Alors, voilà un poème, non pas de moi, mais de pierre Dac, célèbre pour sa participation à la BBC lors de la seconde guerre mondiale ainsi que pour ses journaux, L'Os Libre et L'Os à Moelle
Voilà le poème:
Soliloque à ma paillasse
Lorsque je te contemple, ô couche sans éclat
Si triste est ton aspect, de pile ou bien de face
Que dans le vain désir de te voir moins à plat
Je murmure à mi-voix: « Allons, ris donc, paillasse ! »
Comme l’a proclamé le divin Ménélas
L’espoir perd tous ses droits quand l’espérance est morte,
Il ne me reste plus qu’à dire: « Amen », hélas !
Devant le résultat que ta présence apporte.

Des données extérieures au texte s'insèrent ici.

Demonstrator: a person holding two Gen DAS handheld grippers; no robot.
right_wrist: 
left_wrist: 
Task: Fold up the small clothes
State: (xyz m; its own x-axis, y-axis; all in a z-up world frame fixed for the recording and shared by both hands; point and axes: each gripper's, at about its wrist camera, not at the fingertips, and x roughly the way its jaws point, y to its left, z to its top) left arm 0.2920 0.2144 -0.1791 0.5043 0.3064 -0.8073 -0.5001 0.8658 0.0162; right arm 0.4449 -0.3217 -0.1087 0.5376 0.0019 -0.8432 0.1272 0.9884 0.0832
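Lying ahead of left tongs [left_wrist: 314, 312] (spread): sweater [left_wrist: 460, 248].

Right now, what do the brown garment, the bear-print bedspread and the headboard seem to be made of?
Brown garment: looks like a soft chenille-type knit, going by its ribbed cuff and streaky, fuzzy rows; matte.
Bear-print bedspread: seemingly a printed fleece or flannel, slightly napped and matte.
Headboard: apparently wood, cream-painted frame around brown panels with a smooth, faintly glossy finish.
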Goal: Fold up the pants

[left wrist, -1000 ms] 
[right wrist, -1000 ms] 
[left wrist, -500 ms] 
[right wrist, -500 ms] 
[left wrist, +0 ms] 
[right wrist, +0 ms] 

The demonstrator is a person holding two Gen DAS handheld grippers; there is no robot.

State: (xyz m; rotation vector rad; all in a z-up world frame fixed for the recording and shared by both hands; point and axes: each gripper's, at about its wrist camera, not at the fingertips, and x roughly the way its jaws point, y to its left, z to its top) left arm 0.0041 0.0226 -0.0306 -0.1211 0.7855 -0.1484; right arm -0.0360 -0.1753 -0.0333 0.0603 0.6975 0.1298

Peut-être as-tu nourri la louable ambition
Au temps de ta jeunesse obscurément lointaine
De devenir, suprême et stérile illusion,
Un beau jour, matelas de pure et souple laine.
Vanité, vanité, tout n’est que vanité !
Ainsi, te voilà donc, grandeur et décadence
Offrant à tous regards, sur le sol cimenté
Le spectacle navrant de ta propre indigence.
En quels louches endroits, en quels sombres milieux
Te prostituas-tu pour que ta déchéance
En soit au point final ? quel complexe vicieux
Te fais solder ici ta dernière échéance ?
J’ai fait, pour t’amener à quelque repentir
D’infructueux efforts ; indéfendable cause
Rien ne peux t’adoucir, rien ne peut t’attendrir,
Mes os, mieux que quiconque, en savent quelque chose !
Alors, en un combat sans quartier ni merci
Je m’allonge sur toi, m’y retourne et m’y vautre,
Puis frottant au réveil mon corps endolori
« Lequel des deux me dis-je, aura la peau de l’autre ? »
Quand je m’endormirai plus tard dans un lit blanc
J’aurai pour t’évoquer des trésors d’indulgence
Car je me souviendrai qu’il fallait, de ton temps
Acheter le bonheur au prix de la souffrance.